Before starting this piece, let me clout myself on the head for not reading Thomas King all these years. There.
Thomas King is a Canadian (Cherokee) writer and broadcaster who advocates for First Nations causes. Now, I believe the First Nations people got one of the shittiest deals in the history of the world. Like, EVER. The story of their colonization makes the British occupation of India seem like dinner guests who stayed a tad too long. I’d reach the end of my natural life span before I could finish reading the list of crimes committed against these peoples. (I’ve written earlier about residential schools, the last of which closed in 1996.) And this is not just ancient history–this is the stuff of our present lives. If you are a red-blooded organism, you should be very very angry.
King is indeed angry, but the first thing you notice about him is that he’s funny and affable. Well, King explained that Native American issues are very harrowing for a general audience to engage with, and that he resorts to humor so as to keep his audience. In his radio show, for instance, in the segment titled 10 Reasons Why It’s Good to Have Indians in Canada, he listed the first reason as “they give the RCMP live targets to practice on.” Smile. Wince. And…what’s the second reason?
King, who was born in California, spoke last night in my city–which I learnt is built on unceded Indian land (see stuff, present lives). Happily, I seemed to be quite alone in my ignorance of his work. King spoke in a gallery-style lecture hall designed to house several hundred skinny undergraduates, and the room was PACKED (and oh, those mingy chairs with those flip-top tables gave me a reminiscent chill). He was visiting for the launch of his new book The Inconvenient Indian: A Curious Account of Native People in North America, which explores what it means to be “Indian” in North America.
The cover shows an old advertisement for an European cruise ship line, and even my untrained eye can see so much going on here–the pink-white-beige ship, the flag fluttering as it plows through the boiling water, the black and red evocative of the devil…oh, I could go on and on. King began the evening by reading two excerpts from his book. He first talked about the apology issued by Canada (Harper) and the USA (Obama) to the native people of these two countries. It was a “disingenuous” apology, he said, in that they were willing to admit guilt but no liability; the history of colonization and genocide was sought to be portrayed as “a no-fault fender-bender.” Besides being personable and inspiring and witty–oh, can he WRITE. He then spoke about the 1969 Native American occupation of Alcatraz,
in which he was an active participant. [Correction: he wasn't at Alcatraz, though he did set out (unsuccessfully) for Wounded Knee]. What if there were a do-over? Well, there’d be cell phones, they’d make sure they had a doctor in the group, and oh, they’d pack plenty of toilet paper…
King then took questions from the audience, some very moving.

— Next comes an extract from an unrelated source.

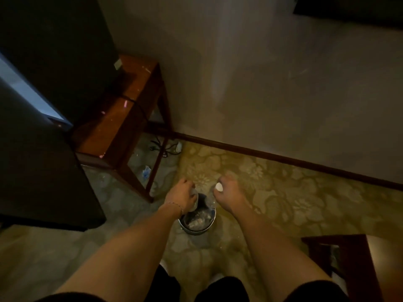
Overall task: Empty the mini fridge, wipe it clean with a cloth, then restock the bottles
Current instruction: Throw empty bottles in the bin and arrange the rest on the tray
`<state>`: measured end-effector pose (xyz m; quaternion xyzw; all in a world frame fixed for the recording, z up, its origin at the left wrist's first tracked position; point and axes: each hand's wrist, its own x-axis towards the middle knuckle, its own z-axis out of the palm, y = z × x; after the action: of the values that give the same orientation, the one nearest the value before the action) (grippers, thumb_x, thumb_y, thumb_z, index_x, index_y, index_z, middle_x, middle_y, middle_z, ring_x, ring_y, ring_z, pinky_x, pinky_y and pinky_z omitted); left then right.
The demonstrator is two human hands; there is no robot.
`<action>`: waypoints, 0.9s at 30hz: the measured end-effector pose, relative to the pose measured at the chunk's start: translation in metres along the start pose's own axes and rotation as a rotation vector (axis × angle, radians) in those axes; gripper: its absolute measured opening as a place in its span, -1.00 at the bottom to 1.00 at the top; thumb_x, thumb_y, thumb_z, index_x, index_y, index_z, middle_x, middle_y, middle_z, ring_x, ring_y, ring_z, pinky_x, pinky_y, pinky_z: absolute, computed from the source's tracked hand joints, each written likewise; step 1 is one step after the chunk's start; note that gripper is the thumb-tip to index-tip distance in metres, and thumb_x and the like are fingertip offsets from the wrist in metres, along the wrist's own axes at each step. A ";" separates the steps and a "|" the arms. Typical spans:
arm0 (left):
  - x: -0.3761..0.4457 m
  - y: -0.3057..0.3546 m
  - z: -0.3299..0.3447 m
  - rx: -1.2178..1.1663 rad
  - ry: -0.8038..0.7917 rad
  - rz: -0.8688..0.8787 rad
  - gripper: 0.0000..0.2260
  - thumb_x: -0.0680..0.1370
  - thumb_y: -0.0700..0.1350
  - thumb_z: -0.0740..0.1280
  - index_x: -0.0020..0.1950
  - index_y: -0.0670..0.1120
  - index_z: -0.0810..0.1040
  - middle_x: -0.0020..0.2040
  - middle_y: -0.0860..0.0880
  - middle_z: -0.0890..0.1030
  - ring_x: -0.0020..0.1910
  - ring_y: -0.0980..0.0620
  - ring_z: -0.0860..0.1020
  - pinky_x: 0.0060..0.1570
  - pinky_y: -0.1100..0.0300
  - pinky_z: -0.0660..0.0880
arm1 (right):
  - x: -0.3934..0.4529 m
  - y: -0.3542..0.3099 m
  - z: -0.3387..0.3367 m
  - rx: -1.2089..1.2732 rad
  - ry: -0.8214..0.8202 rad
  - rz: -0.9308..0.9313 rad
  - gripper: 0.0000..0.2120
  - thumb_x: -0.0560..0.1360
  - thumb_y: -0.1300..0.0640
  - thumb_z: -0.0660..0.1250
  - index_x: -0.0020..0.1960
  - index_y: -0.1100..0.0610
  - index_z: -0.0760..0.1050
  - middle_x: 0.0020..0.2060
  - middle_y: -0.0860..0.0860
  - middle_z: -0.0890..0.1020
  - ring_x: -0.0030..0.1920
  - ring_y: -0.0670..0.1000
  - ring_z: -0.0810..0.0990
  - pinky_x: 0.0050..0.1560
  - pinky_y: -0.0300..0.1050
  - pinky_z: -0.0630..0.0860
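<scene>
I have a clear bottle [194, 200] gripped in my left hand [182, 196], fingers curled around its body, and a second bottle [211, 200] in my right hand [226, 194], which closes around its neck with the white cap [218, 186] showing beside the thumb. Both bottles hang directly above the small round bin [197, 221] on the floor, their lower ends at or just inside its rim, and I judge they are held there either to drain or to drop them in as part of emptying the fridge; the light is too dim to tell whether anything is pouring. The bin already holds crumpled pale rubbish. To the left of the bin stands a wooden side table [122, 118], its near leg close to my left hand, so I would keep that wrist from swinging outward. On that table sits the dark mini fridge [58, 53], its door [39, 166] swung open toward me and looming well left of the bin. Under the table, beyond the bin, lie a power cable [165, 147] and a scrap of blue-white litter [145, 172]. Patterned carpet [283, 192] surrounds the bin, a wall [261, 83] rises behind it, and another wooden furniture corner [340, 258] sits right of it, near my right forearm.
</scene>
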<state>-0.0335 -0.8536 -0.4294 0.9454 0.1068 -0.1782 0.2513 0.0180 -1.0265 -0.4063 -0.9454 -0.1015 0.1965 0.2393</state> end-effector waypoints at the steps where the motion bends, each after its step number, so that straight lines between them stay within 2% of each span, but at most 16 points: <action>1: 0.010 -0.007 0.016 0.004 -0.007 -0.001 -0.68 0.60 -0.02 0.31 0.32 -0.09 0.47 0.28 -0.06 0.39 0.13 -0.12 0.53 0.11 0.03 0.50 | 0.009 0.010 0.016 -0.002 -0.002 -0.003 -0.74 0.57 0.03 0.32 0.18 0.16 0.50 0.14 0.06 0.46 0.06 0.08 0.49 -0.01 -0.10 0.43; 5: 0.048 -0.039 0.078 0.014 -0.020 0.006 -0.71 0.59 -0.01 0.31 0.27 -0.07 0.49 0.25 -0.04 0.40 0.08 -0.08 0.53 0.01 0.06 0.49 | 0.042 0.048 0.079 -0.003 -0.020 0.017 -0.74 0.57 0.06 0.33 0.19 0.16 0.51 0.16 0.08 0.48 0.08 0.09 0.51 0.07 -0.02 0.52; 9: 0.102 -0.086 0.160 0.041 -0.040 0.012 -0.73 0.60 -0.03 0.31 0.26 -0.09 0.49 0.27 -0.05 0.40 0.16 -0.10 0.50 0.03 0.12 0.45 | 0.086 0.099 0.171 -0.002 -0.055 0.018 -0.74 0.54 0.10 0.35 0.18 0.19 0.51 0.17 0.13 0.49 0.11 0.14 0.52 0.10 0.03 0.52; 11: 0.129 -0.109 0.200 0.018 -0.038 -0.005 -0.72 0.60 -0.03 0.30 0.28 -0.09 0.48 0.28 -0.05 0.40 0.20 -0.13 0.49 0.13 0.06 0.48 | 0.106 0.122 0.217 -0.011 -0.083 0.024 -0.72 0.56 0.10 0.33 0.22 0.19 0.50 0.20 0.13 0.47 0.16 0.15 0.49 0.12 -0.01 0.50; 13: 0.155 -0.130 0.238 -0.007 -0.036 -0.027 -0.71 0.60 -0.04 0.30 0.29 -0.09 0.48 0.30 -0.08 0.39 0.19 -0.16 0.51 0.19 -0.04 0.50 | 0.127 0.143 0.261 -0.019 -0.114 0.035 -0.71 0.58 0.10 0.31 0.26 0.19 0.49 0.24 0.14 0.48 0.20 0.14 0.49 0.15 -0.01 0.48; 17: 0.190 -0.161 0.302 0.014 -0.038 -0.026 -0.77 0.59 -0.05 0.30 0.20 -0.12 0.52 0.31 -0.10 0.41 0.13 -0.18 0.55 0.15 0.01 0.50 | 0.159 0.176 0.330 -0.044 -0.146 0.034 -0.66 0.61 0.09 0.27 0.34 0.19 0.46 0.31 0.16 0.48 0.29 0.16 0.46 0.27 0.02 0.44; 20: 0.207 -0.177 0.333 0.019 -0.034 -0.002 -0.80 0.57 -0.04 0.33 0.12 -0.11 0.53 0.22 -0.08 0.46 0.05 -0.17 0.57 0.08 -0.01 0.52 | 0.173 0.190 0.361 -0.061 -0.147 0.023 -0.70 0.61 0.09 0.25 0.30 0.18 0.48 0.28 0.15 0.50 0.29 0.15 0.46 0.27 0.01 0.41; 23: 0.220 -0.186 0.351 -0.004 -0.039 -0.021 -0.79 0.57 -0.04 0.33 0.14 -0.11 0.54 0.19 -0.07 0.49 0.04 -0.16 0.58 0.09 -0.03 0.52 | 0.182 0.200 0.379 -0.049 -0.148 0.020 -0.72 0.59 0.05 0.26 0.24 0.16 0.51 0.20 0.15 0.55 0.22 0.17 0.53 0.20 0.02 0.47; 25: 0.223 -0.186 0.355 -0.030 -0.026 -0.029 -0.74 0.58 -0.04 0.32 0.22 -0.11 0.54 0.26 -0.08 0.48 0.12 -0.18 0.57 0.15 -0.06 0.51 | 0.185 0.203 0.383 -0.033 -0.151 0.017 -0.69 0.57 0.00 0.27 0.21 0.15 0.53 0.17 0.16 0.58 0.17 0.18 0.55 0.16 0.02 0.49; 27: 0.224 -0.184 0.353 -0.043 -0.024 -0.024 -0.70 0.58 -0.04 0.32 0.29 -0.10 0.53 0.33 -0.09 0.46 0.17 -0.18 0.56 0.20 -0.06 0.50 | 0.186 0.203 0.381 -0.033 -0.155 0.018 -0.67 0.56 0.01 0.28 0.24 0.16 0.52 0.22 0.16 0.56 0.21 0.18 0.53 0.19 0.01 0.47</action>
<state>0.0180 -0.8532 -0.8833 0.9361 0.1191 -0.1904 0.2708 0.0461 -0.9917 -0.8741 -0.9321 -0.1142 0.2695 0.2133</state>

Asked if things have improved for Native Americans over the past hundred years, he replied in the negative–things might have changed but nope, they haven’t improved in his opinion. He said their single biggest achievement was that despite the years of genocide, despite systemic efforts to make the native people disappear by the end of the 21st century, they are still around. Then there was a gentleman whose daughter was a newly minted social worker in Whitehorse. Did King have any advice for her? Yes he did, and of the soundest variety: Pay attention, be respectful, don’t be a savior on a white horse (ha!). And on his next book–could it be called The Convenient Indian? As in: conveniently demonized to suit the settler agenda? King replied that he was almost seventy, so his book would likely be called The Incontinent Indian, and no, that wouldn’t be convenient at all. King recently retired as an (English) Professor; oh to have been a student in that class.
I’m too old for seriousness, he said, his face deadpan, and then brought the session to an end to a round of prolonged applause. Quick, someone do a PhD on King’s use of humor as bait-cum-weapon-cum-alarm clock to alert us to the ongoing resistance of the First Nations people.